▸ **ABOUT THIS TASK**:
Look through the data for the string "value". Copy every line where it is found.
───
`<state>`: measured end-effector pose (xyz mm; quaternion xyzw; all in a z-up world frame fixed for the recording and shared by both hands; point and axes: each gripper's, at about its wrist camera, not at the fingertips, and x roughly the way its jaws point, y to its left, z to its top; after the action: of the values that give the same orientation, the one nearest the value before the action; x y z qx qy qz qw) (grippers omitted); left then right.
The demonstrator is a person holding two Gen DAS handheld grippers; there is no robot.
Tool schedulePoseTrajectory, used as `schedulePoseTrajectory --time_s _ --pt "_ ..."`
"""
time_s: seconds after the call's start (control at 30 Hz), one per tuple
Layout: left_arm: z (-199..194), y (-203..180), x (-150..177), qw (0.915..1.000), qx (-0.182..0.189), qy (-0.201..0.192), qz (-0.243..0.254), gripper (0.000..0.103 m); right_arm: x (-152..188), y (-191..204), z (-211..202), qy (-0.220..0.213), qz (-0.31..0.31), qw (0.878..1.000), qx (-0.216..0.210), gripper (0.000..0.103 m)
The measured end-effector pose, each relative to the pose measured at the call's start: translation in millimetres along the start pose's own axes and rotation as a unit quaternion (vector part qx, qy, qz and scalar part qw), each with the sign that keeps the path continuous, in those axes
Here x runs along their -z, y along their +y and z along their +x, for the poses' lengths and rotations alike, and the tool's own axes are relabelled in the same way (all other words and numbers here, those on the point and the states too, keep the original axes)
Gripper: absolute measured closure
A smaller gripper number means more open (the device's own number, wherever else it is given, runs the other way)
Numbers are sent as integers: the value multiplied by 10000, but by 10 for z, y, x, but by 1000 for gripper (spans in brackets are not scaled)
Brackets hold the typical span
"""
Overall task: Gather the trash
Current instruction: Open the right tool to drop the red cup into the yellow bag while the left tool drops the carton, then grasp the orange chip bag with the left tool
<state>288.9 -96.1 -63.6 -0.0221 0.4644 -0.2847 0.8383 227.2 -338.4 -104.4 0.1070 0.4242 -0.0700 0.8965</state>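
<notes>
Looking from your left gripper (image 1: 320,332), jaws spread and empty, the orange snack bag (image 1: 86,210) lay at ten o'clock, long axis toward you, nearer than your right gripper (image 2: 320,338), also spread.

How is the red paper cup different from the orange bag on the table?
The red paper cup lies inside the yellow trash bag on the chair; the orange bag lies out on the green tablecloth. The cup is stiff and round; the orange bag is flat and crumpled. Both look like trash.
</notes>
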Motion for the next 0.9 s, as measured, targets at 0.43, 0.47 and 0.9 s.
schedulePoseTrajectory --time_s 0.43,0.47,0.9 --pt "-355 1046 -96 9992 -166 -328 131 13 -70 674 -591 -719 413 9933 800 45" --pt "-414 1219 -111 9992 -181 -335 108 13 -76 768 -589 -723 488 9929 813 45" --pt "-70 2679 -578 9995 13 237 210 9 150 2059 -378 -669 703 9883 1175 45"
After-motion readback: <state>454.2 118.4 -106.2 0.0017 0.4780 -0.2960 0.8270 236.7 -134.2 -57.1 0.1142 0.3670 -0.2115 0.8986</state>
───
▸ **SOLUTION TO THIS EXERCISE**:
`<state>`: measured end-effector pose (xyz mm; quaternion xyzw; all in a z-up world frame fixed for the recording and shared by both hands; point and axes: each gripper's, at about its wrist camera, not at the fingertips, and x roughly the way its jaws point, y to its left, z to its top; after the action: of the values that give the same orientation, the one nearest the value before the action; x y z qx qy qz qw) (grippers omitted); left then right.
Numbers are sent as integers: the value multiplied by 10000, but by 10 for z, y, x, but by 1000 for gripper (spans in brackets are not scaled)

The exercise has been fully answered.